:: Task to carry out ::
From the entries that follow, gather each line holding the word "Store".

Extracted records:
== Segment start ==
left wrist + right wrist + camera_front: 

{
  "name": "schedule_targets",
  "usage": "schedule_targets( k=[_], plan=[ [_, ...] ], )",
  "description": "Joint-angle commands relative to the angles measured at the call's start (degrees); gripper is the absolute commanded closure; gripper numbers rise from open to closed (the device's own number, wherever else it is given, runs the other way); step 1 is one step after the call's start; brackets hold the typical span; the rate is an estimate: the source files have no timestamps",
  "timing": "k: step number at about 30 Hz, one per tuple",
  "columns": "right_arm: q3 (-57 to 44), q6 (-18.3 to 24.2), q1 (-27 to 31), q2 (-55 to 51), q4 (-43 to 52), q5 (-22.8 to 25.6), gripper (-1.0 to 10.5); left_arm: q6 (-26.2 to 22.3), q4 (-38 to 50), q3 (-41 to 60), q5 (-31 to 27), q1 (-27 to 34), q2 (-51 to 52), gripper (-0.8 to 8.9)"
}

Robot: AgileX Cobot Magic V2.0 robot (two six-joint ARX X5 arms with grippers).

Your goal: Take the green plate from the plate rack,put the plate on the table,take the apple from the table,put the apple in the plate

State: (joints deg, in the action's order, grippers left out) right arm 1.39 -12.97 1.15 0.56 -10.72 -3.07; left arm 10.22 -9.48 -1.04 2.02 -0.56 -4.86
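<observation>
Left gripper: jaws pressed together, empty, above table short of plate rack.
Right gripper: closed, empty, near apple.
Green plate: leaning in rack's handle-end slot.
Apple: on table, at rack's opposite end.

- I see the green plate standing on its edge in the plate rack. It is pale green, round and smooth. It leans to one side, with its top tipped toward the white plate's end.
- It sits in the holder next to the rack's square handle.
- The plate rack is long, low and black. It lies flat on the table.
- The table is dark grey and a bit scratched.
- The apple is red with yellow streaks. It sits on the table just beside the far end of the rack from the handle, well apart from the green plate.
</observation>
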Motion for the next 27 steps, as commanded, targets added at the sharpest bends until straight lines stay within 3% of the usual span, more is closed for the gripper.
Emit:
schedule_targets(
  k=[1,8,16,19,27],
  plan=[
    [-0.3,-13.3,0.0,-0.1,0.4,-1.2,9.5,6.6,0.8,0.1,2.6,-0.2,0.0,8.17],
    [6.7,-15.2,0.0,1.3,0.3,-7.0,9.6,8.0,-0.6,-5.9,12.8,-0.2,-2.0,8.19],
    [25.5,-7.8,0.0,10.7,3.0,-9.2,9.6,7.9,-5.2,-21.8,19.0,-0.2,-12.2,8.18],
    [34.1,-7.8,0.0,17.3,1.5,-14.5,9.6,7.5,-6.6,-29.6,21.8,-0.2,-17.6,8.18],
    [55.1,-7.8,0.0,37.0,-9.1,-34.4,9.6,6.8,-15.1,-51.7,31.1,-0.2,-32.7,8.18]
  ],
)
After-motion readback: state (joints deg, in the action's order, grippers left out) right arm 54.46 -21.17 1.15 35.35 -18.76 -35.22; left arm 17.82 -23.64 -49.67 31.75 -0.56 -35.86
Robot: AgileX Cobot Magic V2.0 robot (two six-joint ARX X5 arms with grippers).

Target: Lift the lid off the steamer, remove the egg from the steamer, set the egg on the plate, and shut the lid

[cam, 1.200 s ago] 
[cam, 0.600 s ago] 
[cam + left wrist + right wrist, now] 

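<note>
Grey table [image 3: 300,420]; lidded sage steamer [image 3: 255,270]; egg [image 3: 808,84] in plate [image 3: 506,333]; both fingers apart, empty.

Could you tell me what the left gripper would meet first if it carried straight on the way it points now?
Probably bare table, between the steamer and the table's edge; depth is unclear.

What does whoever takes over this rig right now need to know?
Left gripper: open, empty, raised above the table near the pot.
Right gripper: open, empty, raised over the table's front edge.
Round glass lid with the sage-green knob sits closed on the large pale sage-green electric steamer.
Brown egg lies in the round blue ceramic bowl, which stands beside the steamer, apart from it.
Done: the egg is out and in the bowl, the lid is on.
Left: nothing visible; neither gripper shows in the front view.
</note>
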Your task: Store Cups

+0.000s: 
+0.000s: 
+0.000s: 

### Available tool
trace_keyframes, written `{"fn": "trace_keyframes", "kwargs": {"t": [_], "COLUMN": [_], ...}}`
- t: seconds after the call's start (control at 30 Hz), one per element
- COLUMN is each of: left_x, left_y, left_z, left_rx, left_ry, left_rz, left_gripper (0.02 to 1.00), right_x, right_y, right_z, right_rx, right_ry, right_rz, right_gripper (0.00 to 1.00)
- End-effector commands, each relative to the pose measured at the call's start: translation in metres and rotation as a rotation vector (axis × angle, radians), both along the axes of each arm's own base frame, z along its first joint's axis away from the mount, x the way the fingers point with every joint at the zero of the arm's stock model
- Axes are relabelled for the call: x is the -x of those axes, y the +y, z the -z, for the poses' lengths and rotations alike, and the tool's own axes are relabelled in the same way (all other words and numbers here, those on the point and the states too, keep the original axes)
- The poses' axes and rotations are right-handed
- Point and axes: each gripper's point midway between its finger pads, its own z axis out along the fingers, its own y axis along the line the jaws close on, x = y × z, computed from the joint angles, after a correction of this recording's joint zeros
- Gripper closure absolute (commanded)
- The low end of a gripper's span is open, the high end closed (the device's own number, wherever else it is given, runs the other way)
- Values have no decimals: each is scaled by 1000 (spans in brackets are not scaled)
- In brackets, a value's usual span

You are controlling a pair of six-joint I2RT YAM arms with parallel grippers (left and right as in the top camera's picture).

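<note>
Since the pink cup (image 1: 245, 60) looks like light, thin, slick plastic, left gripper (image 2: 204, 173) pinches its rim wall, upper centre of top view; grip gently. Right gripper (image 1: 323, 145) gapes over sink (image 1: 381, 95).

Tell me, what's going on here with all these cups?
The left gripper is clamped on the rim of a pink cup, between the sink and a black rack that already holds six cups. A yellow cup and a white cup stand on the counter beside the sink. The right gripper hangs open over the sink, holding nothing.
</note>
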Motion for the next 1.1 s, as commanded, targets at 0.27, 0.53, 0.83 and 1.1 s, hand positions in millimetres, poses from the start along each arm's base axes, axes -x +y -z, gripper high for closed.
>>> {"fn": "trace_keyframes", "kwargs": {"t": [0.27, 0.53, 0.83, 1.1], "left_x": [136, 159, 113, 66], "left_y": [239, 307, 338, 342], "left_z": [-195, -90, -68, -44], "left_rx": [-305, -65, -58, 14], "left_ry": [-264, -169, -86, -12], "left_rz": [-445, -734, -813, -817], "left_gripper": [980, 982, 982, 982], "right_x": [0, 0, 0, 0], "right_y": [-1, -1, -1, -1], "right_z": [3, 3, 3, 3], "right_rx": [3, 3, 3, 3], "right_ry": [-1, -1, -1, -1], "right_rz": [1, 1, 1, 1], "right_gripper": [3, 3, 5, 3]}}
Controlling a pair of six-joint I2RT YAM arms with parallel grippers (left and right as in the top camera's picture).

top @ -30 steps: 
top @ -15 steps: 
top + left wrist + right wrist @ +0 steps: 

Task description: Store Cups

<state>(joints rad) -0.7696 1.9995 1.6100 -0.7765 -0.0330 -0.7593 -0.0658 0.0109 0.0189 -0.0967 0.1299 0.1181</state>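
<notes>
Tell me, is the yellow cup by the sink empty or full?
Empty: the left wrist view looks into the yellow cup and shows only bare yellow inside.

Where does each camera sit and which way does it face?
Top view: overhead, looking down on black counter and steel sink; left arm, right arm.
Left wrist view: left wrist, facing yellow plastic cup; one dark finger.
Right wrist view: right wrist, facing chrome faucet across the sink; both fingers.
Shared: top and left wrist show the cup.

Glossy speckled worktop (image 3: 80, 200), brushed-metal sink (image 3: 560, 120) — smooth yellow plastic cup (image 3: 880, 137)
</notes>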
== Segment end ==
:: Solution to the exercise ::
Your task: Store Cups
Task description: Store Cups

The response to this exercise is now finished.